El Consistorio reclama actuaciones urgentes para garantizar la accesibilidad y seguridad del litoral, pese a los argumentos de Costas sobre la inestabilidad y valor ecológico de la zona
El Ayuntamiento de Barbate ha solicitado formalmente a la Demarcación de Costas que reconsidere su decisión de no realimentar con arena la playa de Los Caños de Meca, en el tramo comprendido entre la zona de los apartamentos conocida como ‘el pirata’ y ‘la punta’. Según el Consistorio, la pérdida de arena ha dejado este frente litoral prácticamente sin playa durante la pleamar, con una superficie cubierta de piedras y rocas.
A pesar de que el Pleno municipal ya aprobó en marzo una petición de actuación, Costas ha reiterado en un informe elaborado en mayo que no llevará a cabo nuevas realimentaciones. La administración recuerda que entre 2015 y 2019 se realizaron varios aportes de arena, incluyendo arena procedente de la carretera de acceso al Faro de Trafalgar. Sin embargo, todos ellos resultaron ineficaces, pues «la dinámica litoral devolvió rápidamente el perfil previo de la playa», afirma el documento.
Costas sostiene que el estado actual de la playa corresponde a su configuración natural, argumentando con imágenes aéreas desde 1956 que demuestran la escasa evolución morfológica de la zona en los últimos 70 años. «Es una playa confinada, estabilizada y meramente mareal, con mínima playa seca», subraya el informe, que considera que la única manera de asegurar la permanencia de arena sería mediante estructuras artificiales como diques.

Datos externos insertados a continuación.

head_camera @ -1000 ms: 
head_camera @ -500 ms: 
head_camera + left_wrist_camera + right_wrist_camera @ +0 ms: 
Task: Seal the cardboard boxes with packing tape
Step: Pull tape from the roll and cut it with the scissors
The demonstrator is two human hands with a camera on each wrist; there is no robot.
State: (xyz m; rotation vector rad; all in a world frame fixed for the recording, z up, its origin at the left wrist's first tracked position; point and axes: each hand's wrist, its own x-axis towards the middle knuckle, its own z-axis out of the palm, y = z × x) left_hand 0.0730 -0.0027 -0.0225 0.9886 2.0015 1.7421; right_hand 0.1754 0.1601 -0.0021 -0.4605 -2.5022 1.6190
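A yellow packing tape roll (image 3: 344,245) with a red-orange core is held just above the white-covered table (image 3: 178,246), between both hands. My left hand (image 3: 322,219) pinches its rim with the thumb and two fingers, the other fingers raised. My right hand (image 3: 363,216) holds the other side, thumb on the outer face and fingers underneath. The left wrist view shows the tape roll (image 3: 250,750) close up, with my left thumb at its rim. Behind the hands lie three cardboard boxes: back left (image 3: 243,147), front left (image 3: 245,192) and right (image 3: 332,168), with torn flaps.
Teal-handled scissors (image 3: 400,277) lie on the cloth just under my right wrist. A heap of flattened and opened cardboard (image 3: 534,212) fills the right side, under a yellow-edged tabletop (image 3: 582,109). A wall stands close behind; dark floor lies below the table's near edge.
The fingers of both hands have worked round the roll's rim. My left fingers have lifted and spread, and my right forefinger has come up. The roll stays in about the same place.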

Además, advierte que los aportes de arena podrían dañar el arrecife sumergido existente, de alto valor ecológico, por lo que concluye que «no procede continuar con estas actuaciones» para mantener el perfil natural del entorno.
Ante esta postura, el Ayuntamiento de Barbate insiste en la necesidad de medidas inmediatas para preservar la playa como un espacio accesible y seguro, especialmente durante la temporada estival, cuando el número de usuarios se incrementa notablemente. Por ello, propone una nueva realimentación de arena que, aunque de duración limitada, garantizaría el uso turístico de la playa a corto plazo. Asimismo, plantea la elaboración de estudios técnicos que evalúen posibles soluciones de estabilización costera, como la construcción de sistemas de retención de sedimentos.